Выбрать главу

– Храни нас господь от всякого зла! – вздохнула толстая, красноносая жена мясника Баринкиха. – Вздумай мой Матия побрить голову, я бы ему глаза выцарапала!

– Вишь, вишь! – заметил хладнокровно, покачивая головой, придурковатый глашатай Джюрица Гаруц, по прозванию «Епископская палица».

– Люди сказывают, – продолжал цирюльник, – что Фране Филиппович…

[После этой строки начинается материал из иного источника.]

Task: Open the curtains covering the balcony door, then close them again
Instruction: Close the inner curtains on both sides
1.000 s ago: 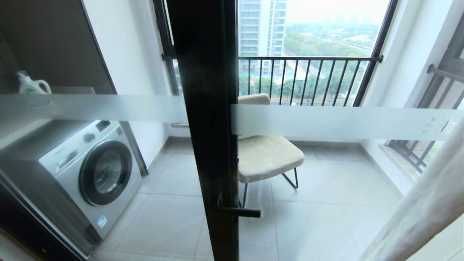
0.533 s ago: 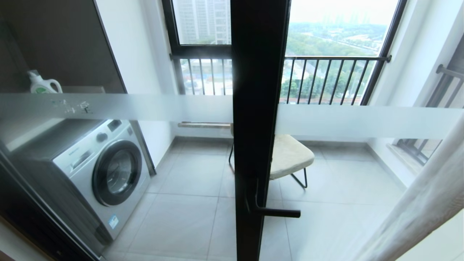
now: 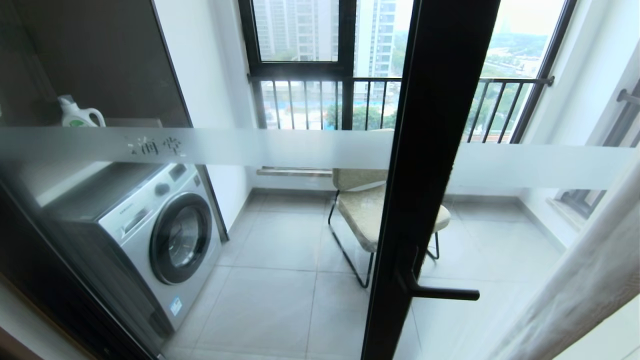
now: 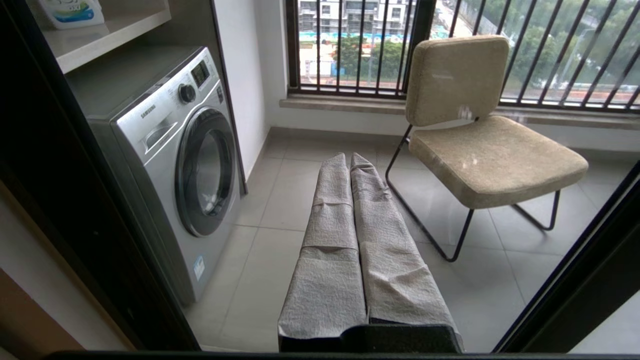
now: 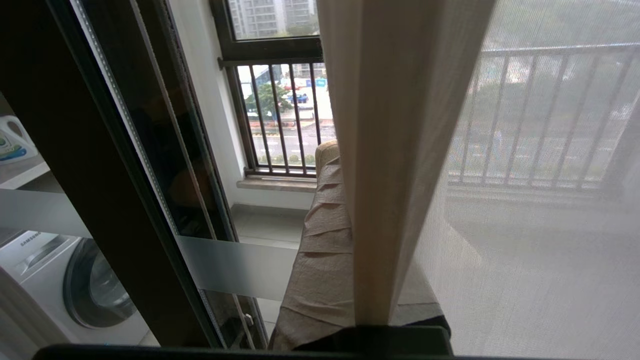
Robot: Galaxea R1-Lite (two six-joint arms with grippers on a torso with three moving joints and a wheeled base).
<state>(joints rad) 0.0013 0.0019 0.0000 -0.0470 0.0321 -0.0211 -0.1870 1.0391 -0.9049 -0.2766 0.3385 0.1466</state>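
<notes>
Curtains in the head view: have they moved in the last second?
Yes. The camera shifted too, but the curtains have drawn leftward, nearer the balcony door centre post; the glass between them has narrowed.

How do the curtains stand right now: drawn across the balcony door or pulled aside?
Pulled aside. The curtains cover only the right edge of the balcony door; the rest of the glass is bare. The right gripper is shut on their edge.

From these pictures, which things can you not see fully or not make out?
- Curtains: head view, only a lower strip at the right edge; top cut off.
- Right gripper: right wrist view, a curtain fold covers one finger; tips hidden, grip unclear.
- Chair: head view, split by the door frame, its back behind the frosted band.
- Detergent bottle: left wrist view, cut off by the picture edge.
</notes>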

Услыхав это имя, женщины перекрестились.

– Что Фране Филиппович, – повторил цирюльник, – будучи каноником и главой капитании, должен был заманить и уничтожить турок под Иваничем…

– Слышали мы, слышали, – перебил Штакор.

– Вишь ты, вишь! – пробормотал глашатай.

– Заманить турок, как мышей в мышеловку. Однако не так-то это просто! Вместо того чтобы взять на приманку турок, он сам кинулся за салом! Войско капитула порубили, а хитрого реверендиссимуса посадили на лошадь и прямиком к турецкому султану. Султан дал ему сто золотых цехинов, двести ралов земли, каменный дом с садом и триста жен, потому что турку одной мало.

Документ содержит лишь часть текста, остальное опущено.